* [Task item] The listing needs restating word for word.
(Data segment begins)
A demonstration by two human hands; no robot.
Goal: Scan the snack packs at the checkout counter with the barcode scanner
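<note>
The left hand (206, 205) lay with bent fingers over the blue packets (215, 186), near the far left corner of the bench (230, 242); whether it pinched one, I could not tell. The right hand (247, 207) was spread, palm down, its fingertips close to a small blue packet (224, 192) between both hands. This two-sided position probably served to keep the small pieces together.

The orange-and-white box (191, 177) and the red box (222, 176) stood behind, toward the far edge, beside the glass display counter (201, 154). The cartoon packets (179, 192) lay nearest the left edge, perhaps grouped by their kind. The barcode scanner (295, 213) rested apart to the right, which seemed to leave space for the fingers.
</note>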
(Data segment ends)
* [Answer to this exercise]
A demonstration by two human hands; no robot.
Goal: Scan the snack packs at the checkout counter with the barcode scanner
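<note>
The left hand (206, 205) lay with bent fingers over the blue packets (215, 186), near the far left corner of the bench (230, 242); whether it pinched one, I could not tell. The right hand (247, 207) was spread, palm down, its fingertips close to a small blue packet (224, 192) between both hands. This two-sided position probably served to keep the small pieces together.

The orange-and-white box (191, 177) and the red box (222, 176) stood behind, toward the far edge, beside the glass display counter (201, 154). The cartoon packets (179, 192) lay nearest the left edge, perhaps grouped by their kind. The barcode scanner (295, 213) rested apart to the right, which seemed to leave space for the fingers.
</note>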

The exercise requires nothing more.